§ Assignment
Once you find the line with "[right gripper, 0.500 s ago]" in the data that follows, repeat it and every line after it exactly, through the line with "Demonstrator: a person".
Content starts
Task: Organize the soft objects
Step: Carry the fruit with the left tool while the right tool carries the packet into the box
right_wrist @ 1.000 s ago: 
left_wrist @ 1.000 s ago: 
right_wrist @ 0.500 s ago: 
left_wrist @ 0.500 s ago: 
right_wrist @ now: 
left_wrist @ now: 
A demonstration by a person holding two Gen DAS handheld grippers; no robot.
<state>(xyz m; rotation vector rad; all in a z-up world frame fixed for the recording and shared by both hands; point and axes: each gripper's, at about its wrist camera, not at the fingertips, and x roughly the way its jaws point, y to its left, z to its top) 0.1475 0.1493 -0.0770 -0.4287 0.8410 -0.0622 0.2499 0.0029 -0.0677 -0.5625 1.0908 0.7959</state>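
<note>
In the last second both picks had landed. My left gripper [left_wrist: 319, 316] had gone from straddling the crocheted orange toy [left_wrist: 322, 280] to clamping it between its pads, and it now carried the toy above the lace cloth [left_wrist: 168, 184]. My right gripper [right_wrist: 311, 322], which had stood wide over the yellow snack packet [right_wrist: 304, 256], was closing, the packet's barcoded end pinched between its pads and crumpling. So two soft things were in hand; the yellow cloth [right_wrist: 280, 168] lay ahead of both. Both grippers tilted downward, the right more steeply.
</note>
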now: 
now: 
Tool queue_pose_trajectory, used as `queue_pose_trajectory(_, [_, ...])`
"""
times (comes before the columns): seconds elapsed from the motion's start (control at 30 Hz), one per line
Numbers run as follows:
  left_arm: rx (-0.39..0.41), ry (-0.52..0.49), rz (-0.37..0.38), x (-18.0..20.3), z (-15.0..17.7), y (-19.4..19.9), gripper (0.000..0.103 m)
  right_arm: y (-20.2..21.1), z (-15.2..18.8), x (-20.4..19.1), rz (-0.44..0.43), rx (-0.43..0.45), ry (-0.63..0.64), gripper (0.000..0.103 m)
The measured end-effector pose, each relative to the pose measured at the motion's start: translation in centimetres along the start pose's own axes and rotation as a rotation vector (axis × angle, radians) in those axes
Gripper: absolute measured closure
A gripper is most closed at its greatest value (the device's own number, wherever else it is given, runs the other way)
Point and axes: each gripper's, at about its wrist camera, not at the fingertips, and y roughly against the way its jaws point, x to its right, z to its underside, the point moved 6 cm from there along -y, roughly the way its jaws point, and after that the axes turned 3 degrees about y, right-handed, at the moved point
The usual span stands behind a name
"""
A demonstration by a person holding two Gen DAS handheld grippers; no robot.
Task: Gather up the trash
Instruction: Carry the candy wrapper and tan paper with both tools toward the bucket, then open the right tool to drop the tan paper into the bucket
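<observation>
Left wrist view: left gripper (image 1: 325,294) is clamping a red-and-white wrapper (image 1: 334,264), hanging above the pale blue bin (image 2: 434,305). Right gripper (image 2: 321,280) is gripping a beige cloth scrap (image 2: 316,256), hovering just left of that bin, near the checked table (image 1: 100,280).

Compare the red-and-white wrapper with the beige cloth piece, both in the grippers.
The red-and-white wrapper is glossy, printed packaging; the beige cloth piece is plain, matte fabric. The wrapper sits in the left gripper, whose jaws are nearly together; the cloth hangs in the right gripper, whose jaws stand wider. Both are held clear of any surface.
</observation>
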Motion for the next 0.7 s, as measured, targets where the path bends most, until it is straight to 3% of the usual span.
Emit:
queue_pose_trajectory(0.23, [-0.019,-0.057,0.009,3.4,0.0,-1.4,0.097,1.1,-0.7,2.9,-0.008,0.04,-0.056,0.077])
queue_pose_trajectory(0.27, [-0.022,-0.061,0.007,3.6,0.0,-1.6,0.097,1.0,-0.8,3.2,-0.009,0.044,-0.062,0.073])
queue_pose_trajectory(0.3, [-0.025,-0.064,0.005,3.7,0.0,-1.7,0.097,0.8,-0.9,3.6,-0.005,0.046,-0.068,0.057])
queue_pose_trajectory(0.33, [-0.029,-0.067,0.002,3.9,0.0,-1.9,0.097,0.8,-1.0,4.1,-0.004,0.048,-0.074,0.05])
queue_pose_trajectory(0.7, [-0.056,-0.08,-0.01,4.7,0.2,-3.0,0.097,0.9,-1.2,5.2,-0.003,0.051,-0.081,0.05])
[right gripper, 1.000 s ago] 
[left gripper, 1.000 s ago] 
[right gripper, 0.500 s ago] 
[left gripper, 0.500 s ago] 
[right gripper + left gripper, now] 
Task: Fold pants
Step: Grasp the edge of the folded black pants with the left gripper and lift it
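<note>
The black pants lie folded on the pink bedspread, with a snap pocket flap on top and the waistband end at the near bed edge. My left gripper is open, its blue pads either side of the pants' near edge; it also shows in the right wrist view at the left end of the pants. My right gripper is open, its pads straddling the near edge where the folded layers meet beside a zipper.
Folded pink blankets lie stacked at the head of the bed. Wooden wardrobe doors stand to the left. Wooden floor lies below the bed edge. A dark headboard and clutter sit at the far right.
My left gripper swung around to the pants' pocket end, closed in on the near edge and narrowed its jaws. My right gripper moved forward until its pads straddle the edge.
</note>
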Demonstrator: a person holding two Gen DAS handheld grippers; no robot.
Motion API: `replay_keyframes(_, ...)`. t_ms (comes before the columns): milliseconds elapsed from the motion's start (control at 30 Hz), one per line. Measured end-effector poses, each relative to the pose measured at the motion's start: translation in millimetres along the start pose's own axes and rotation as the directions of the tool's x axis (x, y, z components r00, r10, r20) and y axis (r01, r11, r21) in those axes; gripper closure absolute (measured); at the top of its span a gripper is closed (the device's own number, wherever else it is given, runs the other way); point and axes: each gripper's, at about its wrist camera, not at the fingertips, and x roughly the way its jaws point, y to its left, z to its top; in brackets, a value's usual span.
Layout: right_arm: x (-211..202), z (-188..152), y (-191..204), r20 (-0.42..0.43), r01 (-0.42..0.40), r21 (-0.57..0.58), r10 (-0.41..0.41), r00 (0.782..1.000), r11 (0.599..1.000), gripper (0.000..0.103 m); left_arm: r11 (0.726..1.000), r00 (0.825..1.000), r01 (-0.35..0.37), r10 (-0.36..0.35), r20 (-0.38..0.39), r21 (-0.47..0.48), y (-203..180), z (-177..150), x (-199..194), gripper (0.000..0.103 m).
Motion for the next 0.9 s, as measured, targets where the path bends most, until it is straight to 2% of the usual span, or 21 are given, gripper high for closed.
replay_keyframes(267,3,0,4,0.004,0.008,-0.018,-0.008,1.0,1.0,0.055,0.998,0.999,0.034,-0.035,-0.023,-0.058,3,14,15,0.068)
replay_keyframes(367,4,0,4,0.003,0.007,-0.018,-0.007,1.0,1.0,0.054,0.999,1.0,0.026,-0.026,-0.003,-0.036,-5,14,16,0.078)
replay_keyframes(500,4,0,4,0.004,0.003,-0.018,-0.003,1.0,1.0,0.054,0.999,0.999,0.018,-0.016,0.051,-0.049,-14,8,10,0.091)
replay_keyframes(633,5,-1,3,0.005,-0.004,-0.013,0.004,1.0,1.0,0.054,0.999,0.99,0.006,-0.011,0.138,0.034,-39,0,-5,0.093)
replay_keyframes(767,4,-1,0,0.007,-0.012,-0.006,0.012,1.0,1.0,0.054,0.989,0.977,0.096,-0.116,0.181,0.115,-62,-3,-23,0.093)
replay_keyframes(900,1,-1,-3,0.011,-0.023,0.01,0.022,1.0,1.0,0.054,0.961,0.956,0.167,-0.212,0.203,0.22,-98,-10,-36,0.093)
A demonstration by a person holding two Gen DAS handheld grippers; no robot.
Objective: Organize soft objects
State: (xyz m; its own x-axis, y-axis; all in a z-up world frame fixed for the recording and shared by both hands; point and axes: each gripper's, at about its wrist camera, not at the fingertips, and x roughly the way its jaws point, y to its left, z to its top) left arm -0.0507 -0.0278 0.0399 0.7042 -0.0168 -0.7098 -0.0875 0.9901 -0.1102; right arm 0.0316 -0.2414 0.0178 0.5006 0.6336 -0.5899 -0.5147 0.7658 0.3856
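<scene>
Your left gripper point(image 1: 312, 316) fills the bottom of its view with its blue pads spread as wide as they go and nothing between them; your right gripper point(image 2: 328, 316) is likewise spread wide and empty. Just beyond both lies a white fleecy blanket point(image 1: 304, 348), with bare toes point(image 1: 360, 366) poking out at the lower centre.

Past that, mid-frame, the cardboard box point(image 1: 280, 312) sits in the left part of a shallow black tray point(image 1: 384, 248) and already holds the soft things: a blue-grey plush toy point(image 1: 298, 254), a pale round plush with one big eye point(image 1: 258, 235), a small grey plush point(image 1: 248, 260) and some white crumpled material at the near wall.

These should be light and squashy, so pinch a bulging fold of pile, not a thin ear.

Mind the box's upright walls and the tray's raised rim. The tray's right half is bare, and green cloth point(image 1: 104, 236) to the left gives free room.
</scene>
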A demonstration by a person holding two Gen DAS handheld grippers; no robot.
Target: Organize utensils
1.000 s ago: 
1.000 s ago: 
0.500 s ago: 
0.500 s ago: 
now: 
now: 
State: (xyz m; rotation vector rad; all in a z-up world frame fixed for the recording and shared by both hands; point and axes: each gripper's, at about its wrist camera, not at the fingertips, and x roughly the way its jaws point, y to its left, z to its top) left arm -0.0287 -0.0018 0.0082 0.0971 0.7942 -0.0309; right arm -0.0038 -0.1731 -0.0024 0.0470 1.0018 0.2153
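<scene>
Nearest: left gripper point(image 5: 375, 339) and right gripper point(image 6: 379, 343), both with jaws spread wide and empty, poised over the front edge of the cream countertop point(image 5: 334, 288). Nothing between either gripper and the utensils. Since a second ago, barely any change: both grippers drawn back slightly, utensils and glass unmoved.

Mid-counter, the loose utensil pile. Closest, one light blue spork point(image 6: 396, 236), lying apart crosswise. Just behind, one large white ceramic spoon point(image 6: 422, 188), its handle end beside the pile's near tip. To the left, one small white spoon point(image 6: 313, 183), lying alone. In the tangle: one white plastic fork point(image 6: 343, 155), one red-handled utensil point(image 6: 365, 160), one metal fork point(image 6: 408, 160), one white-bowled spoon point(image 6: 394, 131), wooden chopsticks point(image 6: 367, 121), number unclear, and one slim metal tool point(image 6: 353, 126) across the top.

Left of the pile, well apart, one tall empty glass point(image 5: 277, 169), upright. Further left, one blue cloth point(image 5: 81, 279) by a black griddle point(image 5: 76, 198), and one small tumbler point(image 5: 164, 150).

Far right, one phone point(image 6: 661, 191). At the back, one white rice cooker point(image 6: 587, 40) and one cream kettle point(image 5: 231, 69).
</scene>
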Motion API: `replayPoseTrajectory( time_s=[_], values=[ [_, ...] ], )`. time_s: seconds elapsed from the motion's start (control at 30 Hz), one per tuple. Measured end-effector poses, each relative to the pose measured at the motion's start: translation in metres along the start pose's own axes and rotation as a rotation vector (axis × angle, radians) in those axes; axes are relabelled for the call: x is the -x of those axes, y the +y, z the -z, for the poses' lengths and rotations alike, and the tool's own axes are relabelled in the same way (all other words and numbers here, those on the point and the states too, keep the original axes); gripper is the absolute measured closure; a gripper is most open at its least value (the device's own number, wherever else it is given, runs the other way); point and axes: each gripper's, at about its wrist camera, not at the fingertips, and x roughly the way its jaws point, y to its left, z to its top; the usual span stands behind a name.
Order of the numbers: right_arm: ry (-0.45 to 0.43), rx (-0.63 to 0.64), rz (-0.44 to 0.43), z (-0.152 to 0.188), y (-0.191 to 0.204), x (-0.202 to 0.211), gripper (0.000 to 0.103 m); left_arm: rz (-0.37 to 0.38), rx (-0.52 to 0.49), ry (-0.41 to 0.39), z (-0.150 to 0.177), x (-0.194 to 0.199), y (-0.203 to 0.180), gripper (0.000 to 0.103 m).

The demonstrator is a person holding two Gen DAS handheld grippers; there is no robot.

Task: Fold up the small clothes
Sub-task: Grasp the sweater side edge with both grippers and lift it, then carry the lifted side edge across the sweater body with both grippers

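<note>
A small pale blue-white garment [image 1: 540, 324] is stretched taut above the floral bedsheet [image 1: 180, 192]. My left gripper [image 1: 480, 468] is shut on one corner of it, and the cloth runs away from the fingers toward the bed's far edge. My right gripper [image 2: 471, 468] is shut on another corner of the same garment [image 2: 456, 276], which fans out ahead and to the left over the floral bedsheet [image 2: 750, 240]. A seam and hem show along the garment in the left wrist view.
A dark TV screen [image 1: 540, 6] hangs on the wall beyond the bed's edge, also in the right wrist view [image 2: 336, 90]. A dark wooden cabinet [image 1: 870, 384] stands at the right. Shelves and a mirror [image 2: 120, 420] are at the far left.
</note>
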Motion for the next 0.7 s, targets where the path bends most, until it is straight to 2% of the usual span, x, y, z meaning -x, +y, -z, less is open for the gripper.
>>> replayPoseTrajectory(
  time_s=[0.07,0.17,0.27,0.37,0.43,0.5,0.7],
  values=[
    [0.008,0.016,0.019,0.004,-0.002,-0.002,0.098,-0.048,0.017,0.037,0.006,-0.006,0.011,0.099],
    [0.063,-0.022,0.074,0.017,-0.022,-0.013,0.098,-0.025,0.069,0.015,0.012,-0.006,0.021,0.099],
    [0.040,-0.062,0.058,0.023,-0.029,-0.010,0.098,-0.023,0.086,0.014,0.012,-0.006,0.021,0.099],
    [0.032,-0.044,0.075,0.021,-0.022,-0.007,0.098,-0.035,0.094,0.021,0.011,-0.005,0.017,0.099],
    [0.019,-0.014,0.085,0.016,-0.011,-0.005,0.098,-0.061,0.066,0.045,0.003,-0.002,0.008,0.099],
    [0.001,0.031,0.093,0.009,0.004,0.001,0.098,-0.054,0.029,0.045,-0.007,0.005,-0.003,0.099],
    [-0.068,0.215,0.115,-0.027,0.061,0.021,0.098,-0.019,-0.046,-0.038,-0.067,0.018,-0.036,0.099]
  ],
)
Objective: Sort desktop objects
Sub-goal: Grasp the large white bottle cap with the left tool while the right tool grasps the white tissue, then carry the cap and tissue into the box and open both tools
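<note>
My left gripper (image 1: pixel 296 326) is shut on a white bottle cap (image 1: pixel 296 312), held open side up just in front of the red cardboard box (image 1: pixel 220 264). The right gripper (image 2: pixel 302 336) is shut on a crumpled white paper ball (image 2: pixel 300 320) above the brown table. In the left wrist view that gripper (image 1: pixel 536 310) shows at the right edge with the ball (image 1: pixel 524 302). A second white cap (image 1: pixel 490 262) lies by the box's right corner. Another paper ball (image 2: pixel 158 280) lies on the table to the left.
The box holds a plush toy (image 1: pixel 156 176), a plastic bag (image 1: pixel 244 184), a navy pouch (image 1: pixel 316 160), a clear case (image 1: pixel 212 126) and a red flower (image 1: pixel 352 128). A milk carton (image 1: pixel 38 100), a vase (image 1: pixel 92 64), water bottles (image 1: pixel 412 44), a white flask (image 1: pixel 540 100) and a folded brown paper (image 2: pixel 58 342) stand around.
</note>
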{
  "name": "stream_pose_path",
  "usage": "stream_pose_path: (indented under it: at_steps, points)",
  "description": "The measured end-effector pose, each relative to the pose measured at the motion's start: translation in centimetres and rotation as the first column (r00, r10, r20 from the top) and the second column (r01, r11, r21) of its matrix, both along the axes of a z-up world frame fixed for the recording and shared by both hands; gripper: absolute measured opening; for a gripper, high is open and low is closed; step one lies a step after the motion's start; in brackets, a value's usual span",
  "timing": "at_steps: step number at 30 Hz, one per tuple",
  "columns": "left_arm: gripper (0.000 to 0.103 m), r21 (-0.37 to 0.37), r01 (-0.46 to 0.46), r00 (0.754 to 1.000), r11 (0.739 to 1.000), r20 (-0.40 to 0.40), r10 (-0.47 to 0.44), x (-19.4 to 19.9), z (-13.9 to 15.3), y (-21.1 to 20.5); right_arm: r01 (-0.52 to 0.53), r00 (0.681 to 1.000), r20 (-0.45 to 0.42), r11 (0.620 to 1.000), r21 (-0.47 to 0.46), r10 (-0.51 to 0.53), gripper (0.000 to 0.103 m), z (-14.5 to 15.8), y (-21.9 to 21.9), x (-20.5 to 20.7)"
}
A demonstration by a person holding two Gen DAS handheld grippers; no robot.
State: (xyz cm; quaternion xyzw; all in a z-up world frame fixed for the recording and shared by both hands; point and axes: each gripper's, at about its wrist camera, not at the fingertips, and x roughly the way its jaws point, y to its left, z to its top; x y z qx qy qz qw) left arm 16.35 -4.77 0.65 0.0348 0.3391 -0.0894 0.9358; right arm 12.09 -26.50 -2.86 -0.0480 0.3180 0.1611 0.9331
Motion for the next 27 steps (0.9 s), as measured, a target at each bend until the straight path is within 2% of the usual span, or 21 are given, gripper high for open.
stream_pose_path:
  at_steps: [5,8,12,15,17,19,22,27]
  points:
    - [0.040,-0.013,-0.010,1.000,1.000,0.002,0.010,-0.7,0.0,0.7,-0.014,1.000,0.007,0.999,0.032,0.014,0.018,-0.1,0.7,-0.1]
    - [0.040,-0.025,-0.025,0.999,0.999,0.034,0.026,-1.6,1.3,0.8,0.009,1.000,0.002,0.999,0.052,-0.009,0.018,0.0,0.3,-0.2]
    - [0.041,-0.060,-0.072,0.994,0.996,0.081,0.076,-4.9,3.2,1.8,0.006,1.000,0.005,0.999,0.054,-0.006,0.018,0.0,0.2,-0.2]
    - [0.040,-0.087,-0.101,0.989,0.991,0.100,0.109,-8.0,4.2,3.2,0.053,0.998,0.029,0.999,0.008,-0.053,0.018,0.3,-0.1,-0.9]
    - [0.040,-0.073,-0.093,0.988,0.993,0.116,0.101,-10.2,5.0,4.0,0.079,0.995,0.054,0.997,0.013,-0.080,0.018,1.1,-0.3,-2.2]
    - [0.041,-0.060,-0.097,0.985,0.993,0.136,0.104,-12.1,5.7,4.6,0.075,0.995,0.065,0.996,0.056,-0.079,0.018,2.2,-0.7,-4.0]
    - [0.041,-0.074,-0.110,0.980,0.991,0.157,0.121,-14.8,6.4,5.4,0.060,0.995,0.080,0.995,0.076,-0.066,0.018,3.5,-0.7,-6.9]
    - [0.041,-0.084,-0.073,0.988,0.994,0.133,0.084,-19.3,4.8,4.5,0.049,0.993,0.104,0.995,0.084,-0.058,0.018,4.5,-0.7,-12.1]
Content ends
§ Result of this task
[right gripper, 0.500 s ago] 
[left gripper, 0.500 s ago] 
[right gripper + left gripper, now] 
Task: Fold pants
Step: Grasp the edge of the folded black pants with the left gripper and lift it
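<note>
The black pants lie folded on the pink bedspread, with a snap pocket flap on top and the waistband end at the near bed edge. My left gripper is open, its blue pads either side of the pants' near edge; it also shows in the right wrist view at the left end of the pants. My right gripper is open, its pads straddling the near edge where the folded layers meet beside a zipper.
Folded pink blankets lie stacked at the head of the bed. Wooden wardrobe doors stand to the left. Wooden floor lies below the bed edge. A dark headboard and clutter sit at the far right.
My left gripper swung around to the pants' pocket end, closed in on the near edge and narrowed its jaws. My right gripper moved forward until its pads straddle the edge.
</note>
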Demonstrator: a person holding two Gen DAS handheld grippers; no robot.

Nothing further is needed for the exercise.